Github user BryanCutler commented on a diff in the pull request:
https://github.com/apache/spark/pull/21650#discussion_r202867741
--- Diff: python/pyspark/sql/tests.py ---
@@ -5060,6 +5049,144 @@ def test_type_annotation(self):
df = self.spark.range(1).select(pandas_udf(f=_locals['noop'],
returnType='bigint')('id'))
self.assertEqual(df.first()[0], 0)
+ def test_mixed_udf(self):
+ import pandas as pd
+ from pyspark.sql.functions import udf, pandas_udf
+
+ df = self.spark.range(0, 1).toDF('v')
+
+ # Test mixture of multiple UDFs and Pandas UDFs
+
+ @udf('int')
+ def f1(x):
+ assert type(x) == int
+ return x + 1
+
+ @pandas_udf('int')
+ def f2(x):
+ assert type(x) == pd.Series
+ return x + 10
+
+ @udf('int')
+ def f3(x):
+ assert type(x) == int
+ return x + 100
+
+ @pandas_udf('int')
+ def f4(x):
+ assert type(x) == pd.Series
+ return x + 1000
+
+ # Test mixed udfs in a single projection
+ df1 = df.withColumn('f1', f1(df['v']))
+ df1 = df1.withColumn('f2', f2(df1['v']))
+ df1 = df1.withColumn('f3', f3(df1['v']))
+ df1 = df1.withColumn('f4', f4(df1['v']))
+ df1 = df1.withColumn('f2_f1', f2(df1['f1']))
+ df1 = df1.withColumn('f3_f1', f3(df1['f1']))
+ df1 = df1.withColumn('f4_f1', f4(df1['f1']))

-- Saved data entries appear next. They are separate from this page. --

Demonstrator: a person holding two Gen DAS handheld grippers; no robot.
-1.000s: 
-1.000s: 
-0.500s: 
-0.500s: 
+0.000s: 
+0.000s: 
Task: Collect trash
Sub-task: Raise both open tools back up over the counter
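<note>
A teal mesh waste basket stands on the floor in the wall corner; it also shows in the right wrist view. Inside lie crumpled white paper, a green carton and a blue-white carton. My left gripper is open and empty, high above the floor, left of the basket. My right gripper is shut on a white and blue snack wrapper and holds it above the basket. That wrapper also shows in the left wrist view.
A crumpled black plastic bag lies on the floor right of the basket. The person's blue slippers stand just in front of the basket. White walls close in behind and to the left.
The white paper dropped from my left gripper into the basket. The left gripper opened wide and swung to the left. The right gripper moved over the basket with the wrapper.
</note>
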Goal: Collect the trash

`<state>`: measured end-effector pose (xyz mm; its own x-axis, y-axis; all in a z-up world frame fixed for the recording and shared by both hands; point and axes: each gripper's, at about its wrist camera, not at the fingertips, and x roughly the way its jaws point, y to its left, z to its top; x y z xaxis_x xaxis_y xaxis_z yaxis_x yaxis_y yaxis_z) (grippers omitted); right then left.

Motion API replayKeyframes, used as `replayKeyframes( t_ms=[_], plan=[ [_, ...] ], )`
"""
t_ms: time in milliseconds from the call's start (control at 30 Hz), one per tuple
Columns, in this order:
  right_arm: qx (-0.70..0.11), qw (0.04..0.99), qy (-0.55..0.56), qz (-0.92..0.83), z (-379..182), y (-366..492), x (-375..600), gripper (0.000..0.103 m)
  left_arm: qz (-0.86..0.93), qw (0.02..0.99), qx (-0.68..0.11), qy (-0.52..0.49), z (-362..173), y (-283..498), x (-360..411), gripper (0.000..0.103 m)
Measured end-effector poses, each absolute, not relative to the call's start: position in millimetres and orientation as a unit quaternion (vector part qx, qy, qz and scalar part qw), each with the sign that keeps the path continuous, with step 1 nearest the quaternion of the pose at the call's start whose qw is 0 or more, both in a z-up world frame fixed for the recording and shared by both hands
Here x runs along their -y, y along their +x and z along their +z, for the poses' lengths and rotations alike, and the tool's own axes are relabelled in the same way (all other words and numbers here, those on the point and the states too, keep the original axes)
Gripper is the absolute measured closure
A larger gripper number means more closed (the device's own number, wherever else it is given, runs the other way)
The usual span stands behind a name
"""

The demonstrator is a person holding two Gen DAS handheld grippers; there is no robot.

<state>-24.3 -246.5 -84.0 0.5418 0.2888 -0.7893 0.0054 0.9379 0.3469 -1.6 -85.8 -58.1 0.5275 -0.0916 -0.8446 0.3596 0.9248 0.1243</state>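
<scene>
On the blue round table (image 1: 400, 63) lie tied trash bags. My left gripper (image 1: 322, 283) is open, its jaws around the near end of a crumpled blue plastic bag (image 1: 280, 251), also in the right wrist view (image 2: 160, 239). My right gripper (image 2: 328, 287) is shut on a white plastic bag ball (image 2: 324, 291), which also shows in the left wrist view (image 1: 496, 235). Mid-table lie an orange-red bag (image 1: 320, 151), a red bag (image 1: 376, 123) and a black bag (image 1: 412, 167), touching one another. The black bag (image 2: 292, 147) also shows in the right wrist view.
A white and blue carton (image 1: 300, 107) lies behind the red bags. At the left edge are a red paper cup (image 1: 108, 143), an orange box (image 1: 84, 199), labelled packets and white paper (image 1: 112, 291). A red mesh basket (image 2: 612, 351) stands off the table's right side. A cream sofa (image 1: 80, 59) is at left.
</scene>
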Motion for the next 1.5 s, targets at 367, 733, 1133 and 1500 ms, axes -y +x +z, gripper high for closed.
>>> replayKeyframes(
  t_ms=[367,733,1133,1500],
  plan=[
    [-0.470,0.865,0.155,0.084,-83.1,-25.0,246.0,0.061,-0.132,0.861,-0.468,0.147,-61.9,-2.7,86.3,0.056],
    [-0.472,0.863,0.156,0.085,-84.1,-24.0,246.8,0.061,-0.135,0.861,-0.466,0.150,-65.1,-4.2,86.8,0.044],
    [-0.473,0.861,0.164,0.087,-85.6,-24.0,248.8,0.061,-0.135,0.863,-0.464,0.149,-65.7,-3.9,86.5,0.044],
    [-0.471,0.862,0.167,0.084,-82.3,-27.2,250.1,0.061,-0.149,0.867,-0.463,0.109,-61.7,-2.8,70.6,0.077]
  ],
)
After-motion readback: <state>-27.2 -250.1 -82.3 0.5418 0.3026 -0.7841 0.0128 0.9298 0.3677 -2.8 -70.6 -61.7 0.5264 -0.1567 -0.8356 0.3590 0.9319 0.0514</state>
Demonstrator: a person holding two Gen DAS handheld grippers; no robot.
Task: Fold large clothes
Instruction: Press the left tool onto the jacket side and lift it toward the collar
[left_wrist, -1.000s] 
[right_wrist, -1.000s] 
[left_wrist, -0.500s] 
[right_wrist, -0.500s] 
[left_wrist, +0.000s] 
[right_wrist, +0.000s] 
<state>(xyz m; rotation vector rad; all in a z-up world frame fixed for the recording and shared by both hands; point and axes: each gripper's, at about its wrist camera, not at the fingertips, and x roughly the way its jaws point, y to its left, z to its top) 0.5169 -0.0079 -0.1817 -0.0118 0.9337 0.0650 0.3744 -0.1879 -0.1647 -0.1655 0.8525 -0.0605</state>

+ df1 = df1.withColumn('f3_f2', f3(df1['f2']))
+ df1 = df1.withColumn('f4_f2', f4(df1['f2']))
+ df1 = df1.withColumn('f4_f3', f4(df1['f3']))
+ df1 = df1.withColumn('f3_f2_f1', f3(df1['f2_f1']))
+ df1 = df1.withColumn('f4_f2_f1', f4(df1['f2_f1']))
+ df1 = df1.withColumn('f4_f3_f1', f4(df1['f3_f1']))
+ df1 = df1.withColumn('f4_f3_f2', f4(df1['f3_f2']))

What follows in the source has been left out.